Among the lines below, copy exactly those from the one with "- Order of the" through the one with "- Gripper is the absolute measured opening", counting both ends.

*EXERCISE DATA:*
◇ ◇ ◇

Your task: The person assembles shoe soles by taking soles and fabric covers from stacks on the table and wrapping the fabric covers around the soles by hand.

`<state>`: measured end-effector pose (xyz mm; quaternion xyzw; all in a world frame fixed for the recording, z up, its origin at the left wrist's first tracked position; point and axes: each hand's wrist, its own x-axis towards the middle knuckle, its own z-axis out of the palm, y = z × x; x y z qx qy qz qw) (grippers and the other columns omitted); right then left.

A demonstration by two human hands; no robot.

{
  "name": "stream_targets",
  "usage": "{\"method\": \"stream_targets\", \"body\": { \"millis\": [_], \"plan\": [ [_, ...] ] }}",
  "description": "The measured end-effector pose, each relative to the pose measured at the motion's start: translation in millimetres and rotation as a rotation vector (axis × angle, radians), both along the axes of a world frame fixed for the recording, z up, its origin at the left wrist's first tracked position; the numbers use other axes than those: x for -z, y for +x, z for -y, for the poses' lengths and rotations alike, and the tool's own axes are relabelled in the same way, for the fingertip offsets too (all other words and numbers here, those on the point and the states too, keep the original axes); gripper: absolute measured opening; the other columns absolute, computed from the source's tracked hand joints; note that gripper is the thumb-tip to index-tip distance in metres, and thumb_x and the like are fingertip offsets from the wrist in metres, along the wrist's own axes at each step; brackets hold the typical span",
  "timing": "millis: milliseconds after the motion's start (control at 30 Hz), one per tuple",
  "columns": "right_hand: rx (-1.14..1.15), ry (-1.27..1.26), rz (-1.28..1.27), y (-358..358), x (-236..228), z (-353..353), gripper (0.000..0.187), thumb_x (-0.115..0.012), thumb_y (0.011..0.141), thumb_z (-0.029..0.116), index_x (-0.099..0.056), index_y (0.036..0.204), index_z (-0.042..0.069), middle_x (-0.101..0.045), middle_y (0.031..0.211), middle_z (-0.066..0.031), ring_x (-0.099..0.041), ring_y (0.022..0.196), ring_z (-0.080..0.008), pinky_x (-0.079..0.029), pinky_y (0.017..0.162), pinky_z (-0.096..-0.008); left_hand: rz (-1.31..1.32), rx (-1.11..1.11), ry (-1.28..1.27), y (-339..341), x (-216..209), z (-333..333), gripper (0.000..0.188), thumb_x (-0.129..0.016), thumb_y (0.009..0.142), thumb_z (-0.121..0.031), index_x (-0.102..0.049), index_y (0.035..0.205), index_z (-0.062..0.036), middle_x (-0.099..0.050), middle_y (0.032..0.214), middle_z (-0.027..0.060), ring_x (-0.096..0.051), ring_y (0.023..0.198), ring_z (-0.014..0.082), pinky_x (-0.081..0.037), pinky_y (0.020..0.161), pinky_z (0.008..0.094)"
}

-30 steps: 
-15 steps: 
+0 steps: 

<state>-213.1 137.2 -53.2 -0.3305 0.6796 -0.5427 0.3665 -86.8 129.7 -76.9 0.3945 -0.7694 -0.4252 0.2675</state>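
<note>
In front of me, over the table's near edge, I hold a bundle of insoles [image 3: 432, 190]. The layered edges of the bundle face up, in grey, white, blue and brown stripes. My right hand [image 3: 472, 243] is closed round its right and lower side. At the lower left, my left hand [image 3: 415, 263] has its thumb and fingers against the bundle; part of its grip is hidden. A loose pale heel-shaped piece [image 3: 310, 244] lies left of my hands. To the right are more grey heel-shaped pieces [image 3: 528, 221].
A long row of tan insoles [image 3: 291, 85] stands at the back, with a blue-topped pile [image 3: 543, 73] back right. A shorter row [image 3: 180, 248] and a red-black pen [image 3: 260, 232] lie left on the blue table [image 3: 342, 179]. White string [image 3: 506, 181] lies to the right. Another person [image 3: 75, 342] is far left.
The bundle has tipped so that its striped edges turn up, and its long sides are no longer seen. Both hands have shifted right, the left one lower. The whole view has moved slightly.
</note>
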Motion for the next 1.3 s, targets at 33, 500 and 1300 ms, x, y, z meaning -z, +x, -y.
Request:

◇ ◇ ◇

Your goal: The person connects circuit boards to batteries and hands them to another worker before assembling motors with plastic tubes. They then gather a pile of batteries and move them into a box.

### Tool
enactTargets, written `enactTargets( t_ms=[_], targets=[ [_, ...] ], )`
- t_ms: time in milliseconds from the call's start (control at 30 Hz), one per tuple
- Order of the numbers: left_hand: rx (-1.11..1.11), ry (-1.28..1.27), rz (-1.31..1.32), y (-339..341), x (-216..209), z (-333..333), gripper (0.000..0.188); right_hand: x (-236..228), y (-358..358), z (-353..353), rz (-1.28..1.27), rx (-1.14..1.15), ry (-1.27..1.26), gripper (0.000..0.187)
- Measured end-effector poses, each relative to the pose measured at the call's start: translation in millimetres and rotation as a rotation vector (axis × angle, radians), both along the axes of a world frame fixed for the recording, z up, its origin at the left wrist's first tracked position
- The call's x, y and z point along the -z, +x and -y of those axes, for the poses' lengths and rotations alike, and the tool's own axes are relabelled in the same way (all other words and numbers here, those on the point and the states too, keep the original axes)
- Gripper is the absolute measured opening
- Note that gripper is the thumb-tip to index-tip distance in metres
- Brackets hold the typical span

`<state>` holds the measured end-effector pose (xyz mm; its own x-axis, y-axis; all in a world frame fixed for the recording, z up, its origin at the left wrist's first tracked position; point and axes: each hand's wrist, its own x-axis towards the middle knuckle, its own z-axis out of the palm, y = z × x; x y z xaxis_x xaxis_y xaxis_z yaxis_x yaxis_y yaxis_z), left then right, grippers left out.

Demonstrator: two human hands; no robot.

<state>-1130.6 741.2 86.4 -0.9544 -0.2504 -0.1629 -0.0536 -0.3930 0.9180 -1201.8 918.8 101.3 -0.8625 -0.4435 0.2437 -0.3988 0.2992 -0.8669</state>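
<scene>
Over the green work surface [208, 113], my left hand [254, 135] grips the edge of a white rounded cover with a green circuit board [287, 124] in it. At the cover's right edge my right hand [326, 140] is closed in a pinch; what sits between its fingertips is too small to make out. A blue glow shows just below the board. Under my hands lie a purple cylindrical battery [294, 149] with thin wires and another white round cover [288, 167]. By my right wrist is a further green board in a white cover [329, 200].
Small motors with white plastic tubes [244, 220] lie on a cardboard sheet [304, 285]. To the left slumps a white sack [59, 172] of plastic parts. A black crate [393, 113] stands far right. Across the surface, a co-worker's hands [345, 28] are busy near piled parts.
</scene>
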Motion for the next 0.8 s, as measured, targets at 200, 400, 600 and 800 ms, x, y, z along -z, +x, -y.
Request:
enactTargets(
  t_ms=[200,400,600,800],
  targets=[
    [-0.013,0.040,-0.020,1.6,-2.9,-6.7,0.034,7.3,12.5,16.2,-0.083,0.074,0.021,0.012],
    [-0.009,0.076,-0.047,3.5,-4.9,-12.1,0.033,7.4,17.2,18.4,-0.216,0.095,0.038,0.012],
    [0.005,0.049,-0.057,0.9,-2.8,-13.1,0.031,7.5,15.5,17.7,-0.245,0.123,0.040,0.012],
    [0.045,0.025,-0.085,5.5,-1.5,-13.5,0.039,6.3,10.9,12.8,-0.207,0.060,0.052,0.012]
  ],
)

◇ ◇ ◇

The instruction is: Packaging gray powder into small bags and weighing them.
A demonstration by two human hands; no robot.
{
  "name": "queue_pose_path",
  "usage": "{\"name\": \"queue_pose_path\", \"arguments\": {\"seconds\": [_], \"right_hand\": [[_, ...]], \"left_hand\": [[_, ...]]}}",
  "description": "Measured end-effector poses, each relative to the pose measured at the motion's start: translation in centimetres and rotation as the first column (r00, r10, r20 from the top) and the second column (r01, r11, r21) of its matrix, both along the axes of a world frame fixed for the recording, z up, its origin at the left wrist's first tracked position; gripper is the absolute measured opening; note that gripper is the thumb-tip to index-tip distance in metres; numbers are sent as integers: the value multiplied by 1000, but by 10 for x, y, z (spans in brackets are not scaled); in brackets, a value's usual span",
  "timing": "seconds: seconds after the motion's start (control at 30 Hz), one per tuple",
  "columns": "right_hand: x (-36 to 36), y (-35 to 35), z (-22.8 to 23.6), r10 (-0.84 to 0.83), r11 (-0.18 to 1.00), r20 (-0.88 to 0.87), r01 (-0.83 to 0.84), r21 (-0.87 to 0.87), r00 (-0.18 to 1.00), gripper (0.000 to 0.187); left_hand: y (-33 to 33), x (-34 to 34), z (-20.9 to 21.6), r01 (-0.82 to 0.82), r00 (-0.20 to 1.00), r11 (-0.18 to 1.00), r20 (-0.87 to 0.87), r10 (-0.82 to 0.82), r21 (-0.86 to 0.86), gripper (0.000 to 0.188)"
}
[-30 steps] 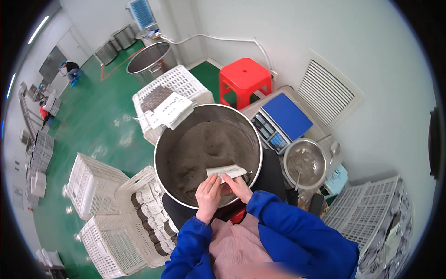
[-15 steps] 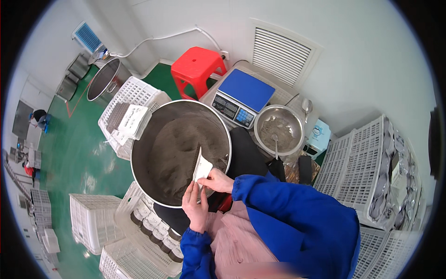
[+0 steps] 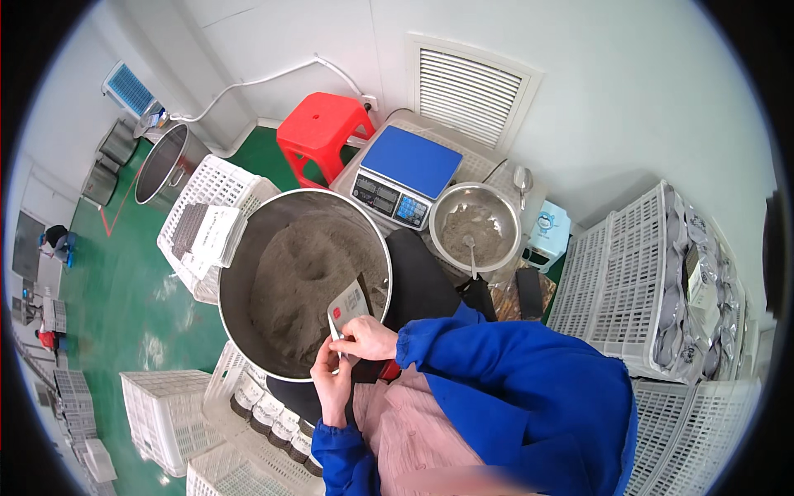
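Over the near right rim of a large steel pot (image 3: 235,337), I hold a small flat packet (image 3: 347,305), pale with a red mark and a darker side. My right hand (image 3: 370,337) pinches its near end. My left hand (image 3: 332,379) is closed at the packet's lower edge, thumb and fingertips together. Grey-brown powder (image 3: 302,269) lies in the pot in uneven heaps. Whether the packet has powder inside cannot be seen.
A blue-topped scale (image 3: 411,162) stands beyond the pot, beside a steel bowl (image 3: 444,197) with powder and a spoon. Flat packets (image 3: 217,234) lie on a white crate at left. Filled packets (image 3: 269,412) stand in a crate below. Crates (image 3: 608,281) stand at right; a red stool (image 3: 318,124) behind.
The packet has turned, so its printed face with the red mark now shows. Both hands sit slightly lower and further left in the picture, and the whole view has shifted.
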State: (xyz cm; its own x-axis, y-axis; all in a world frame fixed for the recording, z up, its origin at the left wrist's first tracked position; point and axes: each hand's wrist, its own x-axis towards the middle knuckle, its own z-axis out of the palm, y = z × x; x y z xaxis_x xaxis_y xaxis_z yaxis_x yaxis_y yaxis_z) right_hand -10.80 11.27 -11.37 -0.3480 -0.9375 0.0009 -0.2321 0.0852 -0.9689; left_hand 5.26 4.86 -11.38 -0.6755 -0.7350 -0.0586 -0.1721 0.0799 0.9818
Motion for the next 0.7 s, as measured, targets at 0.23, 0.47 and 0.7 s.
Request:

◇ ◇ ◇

*ANSWER BOX:*
- Order of the numbers: left_hand: rx (-1.11..1.11), ry (-1.28..1.27), rz (-1.31..1.32), y (-339..341), x (-216..209), z (-333..333), gripper (0.000..0.188); right_hand: x (-236..228), y (-358..358), z (-353..353), rz (-1.28..1.27), rx (-1.14..1.15), ry (-1.27..1.26), gripper (0.000..0.187)
- Measured end-effector poses, each relative to the pose measured at the call's start: translation in millimetres and rotation as a rotation vector (axis × angle, radians), both along the axes of a world frame fixed for the recording, z up, its origin at the left wrist's first tracked position
- The call's x, y and z point along the -z, +x and -y of those axes, for the poses' lengths and rotations alike, and the tool's own axes are relabelled in the same way (all other words and numbers here, those on the point and the states too, keep the original axes)
- Gripper is the absolute measured opening

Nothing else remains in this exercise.